Your task:
Your job is to retype all of the data word for word, leaving every image out.

========

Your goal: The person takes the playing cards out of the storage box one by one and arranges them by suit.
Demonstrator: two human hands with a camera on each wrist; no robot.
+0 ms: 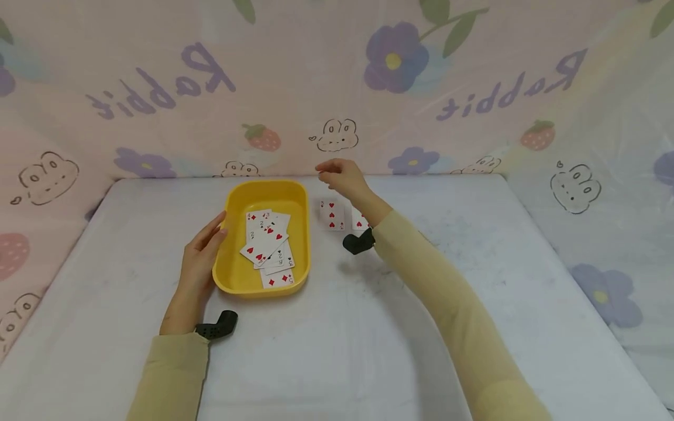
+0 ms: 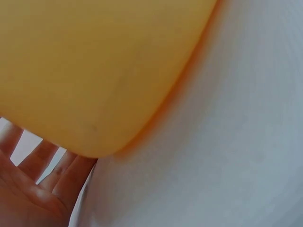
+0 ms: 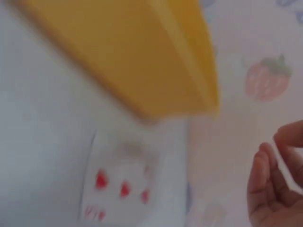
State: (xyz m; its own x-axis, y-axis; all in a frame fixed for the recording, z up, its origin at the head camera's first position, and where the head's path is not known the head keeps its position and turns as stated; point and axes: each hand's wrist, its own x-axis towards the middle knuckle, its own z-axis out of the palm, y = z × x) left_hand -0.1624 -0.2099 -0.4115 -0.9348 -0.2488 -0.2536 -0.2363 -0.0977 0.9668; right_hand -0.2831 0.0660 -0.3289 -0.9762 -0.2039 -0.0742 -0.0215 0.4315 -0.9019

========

Response to the task:
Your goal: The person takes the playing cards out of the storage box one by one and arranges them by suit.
Demonstrator: two human hands with a camera on each wrist; no robot.
+0 ms: 
+0 ms: 
+0 ms: 
State: (xyz m; its own x-axis, y-axis; all in a frame fixed for the recording, z up, its origin at the head camera's first position, and where the head's path is not known the head keeps its position and turns as stated; point and axes: each hand's wrist, its own x-axis towards the middle knuckle, its own z-axis out of the palm, y = z × x) left_hand -0.1624 -0.2099 -0.4115 -0.9348 -0.2488 -0.2536 -0.2363 -0.0977 0.9668; right_hand -0.2831 0.0660 -0.3289 -0.9762 -0.2039 -0.0742 -0.0215 0.4315 -0.9019

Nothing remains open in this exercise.